• **ASSIGNMENT**
An exact copy of all the lines below is required, with every image left out.

>>>>>

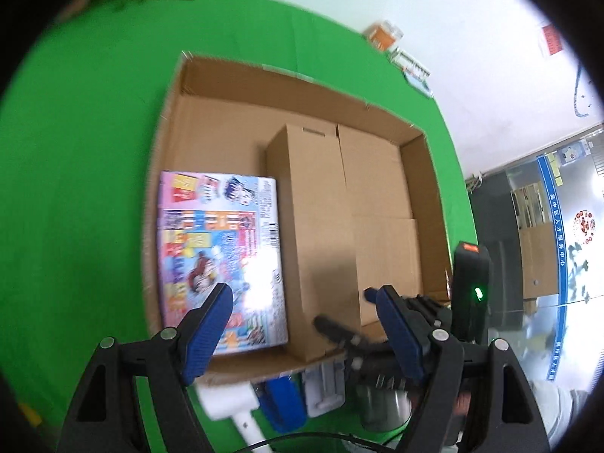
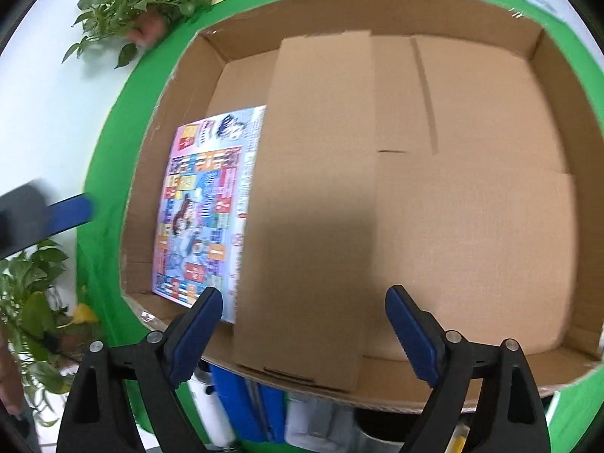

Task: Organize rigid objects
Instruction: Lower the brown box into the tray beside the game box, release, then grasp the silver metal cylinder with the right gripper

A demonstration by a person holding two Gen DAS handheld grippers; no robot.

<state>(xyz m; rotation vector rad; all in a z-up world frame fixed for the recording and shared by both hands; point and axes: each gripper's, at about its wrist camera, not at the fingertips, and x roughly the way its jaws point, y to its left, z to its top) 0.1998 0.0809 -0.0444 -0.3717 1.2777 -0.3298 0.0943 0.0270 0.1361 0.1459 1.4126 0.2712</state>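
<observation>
A wide, shallow cardboard tray [image 1: 302, 75] [image 2: 166, 113] lies on the green table [image 1: 75, 151]. Inside, a colourful printed box [image 1: 219, 249] [image 2: 204, 207] lies flat at the left, and a long plain brown carton [image 1: 317, 226] [image 2: 313, 188] lies right beside it. My right gripper [image 2: 304, 294] hovers above the carton's near end with its jaws open. The pads stand clear of the carton's sides. My left gripper [image 1: 302, 298] is open over the tray's near edge, with nothing in it. The right gripper's black body [image 1: 470, 287] shows at the right of the left wrist view.
Below the tray's near edge lie a white object [image 1: 234, 396], a blue object [image 1: 283, 400] and a metal cup [image 1: 381, 404]. Leafy plants [image 2: 143, 3] [image 2: 34, 302] stand at the table's left. An orange box [image 1: 383, 34] sits at the far edge. The tray's right half shows only flat cardboard.
</observation>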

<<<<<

• **ANSWER TO THIS PROBLEM**
Task: Organize rigid objects
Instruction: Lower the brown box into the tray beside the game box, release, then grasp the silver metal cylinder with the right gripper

A demonstration by a person holding two Gen DAS handheld grippers; no robot.

<state>(xyz m; rotation vector rad; all in a z-up world frame fixed for the recording and shared by both hands; point and axes: each gripper's, at about its wrist camera, not at the fingertips, and x roughly the way its jaws point, y to its left, z to its top) 0.1998 0.0809 -0.0444 -0.3717 1.2777 -0.3298 0.0943 0.0270 0.1361 0.1459 1.4126 0.2712</state>
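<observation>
A wide, shallow cardboard tray [image 1: 302, 75] [image 2: 166, 113] lies on the green table [image 1: 75, 151]. Inside, a colourful printed box [image 1: 219, 249] [image 2: 204, 207] lies flat at the left, and a long plain brown carton [image 1: 317, 226] [image 2: 313, 188] lies right beside it. My right gripper [image 2: 304, 294] hovers above the carton's near end with its jaws open. The pads stand clear of the carton's sides. My left gripper [image 1: 302, 298] is open over the tray's near edge, with nothing in it. The right gripper's black body [image 1: 470, 287] shows at the right of the left wrist view.
Below the tray's near edge lie a white object [image 1: 234, 396], a blue object [image 1: 283, 400] and a metal cup [image 1: 381, 404]. Leafy plants [image 2: 143, 3] [image 2: 34, 302] stand at the table's left. An orange box [image 1: 383, 34] sits at the far edge. The tray's right half shows only flat cardboard.
</observation>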

No additional answer is expected.